Task 826: .XAR File Format

Task 826: .XAR File Format

File Format Specifications for .XAR

The .XAR file format refers to the eXtensible ARchive (XAR) format, an open-source archive format originally developed for macOS and OpenDarwin. It is designed for extensibility, with a binary header, a compressed XML table of contents (TOC) describing the archive structure and metadata, and a heap containing the concatenated file data (which can be individually compressed or encoded). The format supports checksums for integrity, various compression methods (e.g., gzip, bzip2), and extended attributes. It is not to be confused with the Xara vector graphics .xar format, as the context of "file system" properties points to an archive format.

The structure is:

  • Header (binary, big-endian, typically 28 bytes): Identifies the file and describes the TOC.
  • TOC (zlib-compressed XML): Describes the archive metadata, file hierarchy, and properties.
  • Heap: Concatenated data for all files and extended attributes, referenced by offsets in the TOC.

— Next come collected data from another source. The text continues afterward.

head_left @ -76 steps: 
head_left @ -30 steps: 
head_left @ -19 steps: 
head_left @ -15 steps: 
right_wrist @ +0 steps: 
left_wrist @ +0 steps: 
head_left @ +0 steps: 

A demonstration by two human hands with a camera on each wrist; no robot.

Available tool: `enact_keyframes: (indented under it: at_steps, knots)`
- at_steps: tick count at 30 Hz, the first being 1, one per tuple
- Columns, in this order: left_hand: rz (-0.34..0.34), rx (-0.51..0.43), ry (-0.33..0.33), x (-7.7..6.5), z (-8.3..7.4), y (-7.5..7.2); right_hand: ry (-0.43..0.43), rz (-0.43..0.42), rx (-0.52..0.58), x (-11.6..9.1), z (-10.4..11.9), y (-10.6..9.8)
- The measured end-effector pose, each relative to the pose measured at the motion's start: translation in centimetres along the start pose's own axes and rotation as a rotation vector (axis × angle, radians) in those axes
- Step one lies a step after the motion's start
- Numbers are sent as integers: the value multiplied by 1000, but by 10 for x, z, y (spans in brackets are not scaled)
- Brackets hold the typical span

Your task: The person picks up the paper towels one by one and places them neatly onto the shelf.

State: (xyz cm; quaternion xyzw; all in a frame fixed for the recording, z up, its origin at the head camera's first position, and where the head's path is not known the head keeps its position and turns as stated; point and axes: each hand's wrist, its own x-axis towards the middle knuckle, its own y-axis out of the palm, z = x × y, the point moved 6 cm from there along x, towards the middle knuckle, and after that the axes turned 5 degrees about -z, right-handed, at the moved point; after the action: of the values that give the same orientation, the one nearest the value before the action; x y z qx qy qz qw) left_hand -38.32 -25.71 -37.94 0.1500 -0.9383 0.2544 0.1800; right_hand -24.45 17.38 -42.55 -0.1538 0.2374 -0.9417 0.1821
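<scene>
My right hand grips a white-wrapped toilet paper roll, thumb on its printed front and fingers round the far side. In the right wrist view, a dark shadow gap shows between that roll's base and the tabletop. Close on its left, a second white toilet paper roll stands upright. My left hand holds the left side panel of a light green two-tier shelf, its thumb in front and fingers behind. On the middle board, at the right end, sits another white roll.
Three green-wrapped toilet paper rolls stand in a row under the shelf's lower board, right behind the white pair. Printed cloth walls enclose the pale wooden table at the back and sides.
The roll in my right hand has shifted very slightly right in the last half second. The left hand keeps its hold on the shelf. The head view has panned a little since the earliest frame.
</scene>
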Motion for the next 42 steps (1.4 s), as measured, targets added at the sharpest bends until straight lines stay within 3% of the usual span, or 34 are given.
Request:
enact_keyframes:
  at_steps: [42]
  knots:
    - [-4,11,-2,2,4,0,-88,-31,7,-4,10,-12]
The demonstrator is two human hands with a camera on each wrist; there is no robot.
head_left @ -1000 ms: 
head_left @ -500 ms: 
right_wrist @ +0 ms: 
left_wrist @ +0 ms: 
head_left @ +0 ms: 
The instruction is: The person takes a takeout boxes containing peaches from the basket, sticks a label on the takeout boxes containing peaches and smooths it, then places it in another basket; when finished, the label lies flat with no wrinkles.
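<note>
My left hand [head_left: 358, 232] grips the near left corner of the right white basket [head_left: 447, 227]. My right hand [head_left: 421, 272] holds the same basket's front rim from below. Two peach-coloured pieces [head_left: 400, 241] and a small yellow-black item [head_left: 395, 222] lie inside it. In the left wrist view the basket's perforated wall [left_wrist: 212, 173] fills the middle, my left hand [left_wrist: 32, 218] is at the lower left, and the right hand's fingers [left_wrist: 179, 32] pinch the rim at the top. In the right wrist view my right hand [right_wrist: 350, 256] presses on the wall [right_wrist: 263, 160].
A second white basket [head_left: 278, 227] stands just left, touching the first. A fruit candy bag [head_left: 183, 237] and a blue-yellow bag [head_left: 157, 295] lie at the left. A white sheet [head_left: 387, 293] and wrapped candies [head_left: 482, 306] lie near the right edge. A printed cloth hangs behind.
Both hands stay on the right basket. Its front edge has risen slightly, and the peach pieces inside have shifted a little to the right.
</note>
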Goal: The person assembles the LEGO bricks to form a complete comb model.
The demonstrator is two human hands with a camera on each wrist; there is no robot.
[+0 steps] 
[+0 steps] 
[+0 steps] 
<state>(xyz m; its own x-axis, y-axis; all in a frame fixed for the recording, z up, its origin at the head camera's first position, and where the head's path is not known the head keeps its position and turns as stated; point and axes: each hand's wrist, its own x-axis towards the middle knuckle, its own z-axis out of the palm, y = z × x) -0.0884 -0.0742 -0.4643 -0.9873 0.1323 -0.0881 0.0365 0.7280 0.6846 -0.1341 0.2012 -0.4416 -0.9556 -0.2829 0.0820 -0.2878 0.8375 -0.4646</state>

Detailed header structure (from C struct equivalent):

struct xar_header {
    uint32_t magic;                 // 'xar!' (0x78617221)
    uint16_t size;                  // Header size (usually 28, or >28 if extended with algorithm name)
    uint16_t version;               // Always 1
    uint64_t toc_length_compressed; // Size of compressed TOC
    uint64_t toc_length_uncompressed; // Size of uncompressed TOC
    uint32_t cksum_alg;             // TOC checksum algorithm (0: none, 1: SHA1, 3: MD5, 4: SHA256, 5: SHA512)
    // If size > 28, additional bytes for checksum algorithm name (e.g., null-terminated string)
};

The TOC XML is UTF-8 encoded and typically rooted with <xar><toc>...</toc></xar>, containing checksums, creation time, and nested <file> elements for the file hierarchy.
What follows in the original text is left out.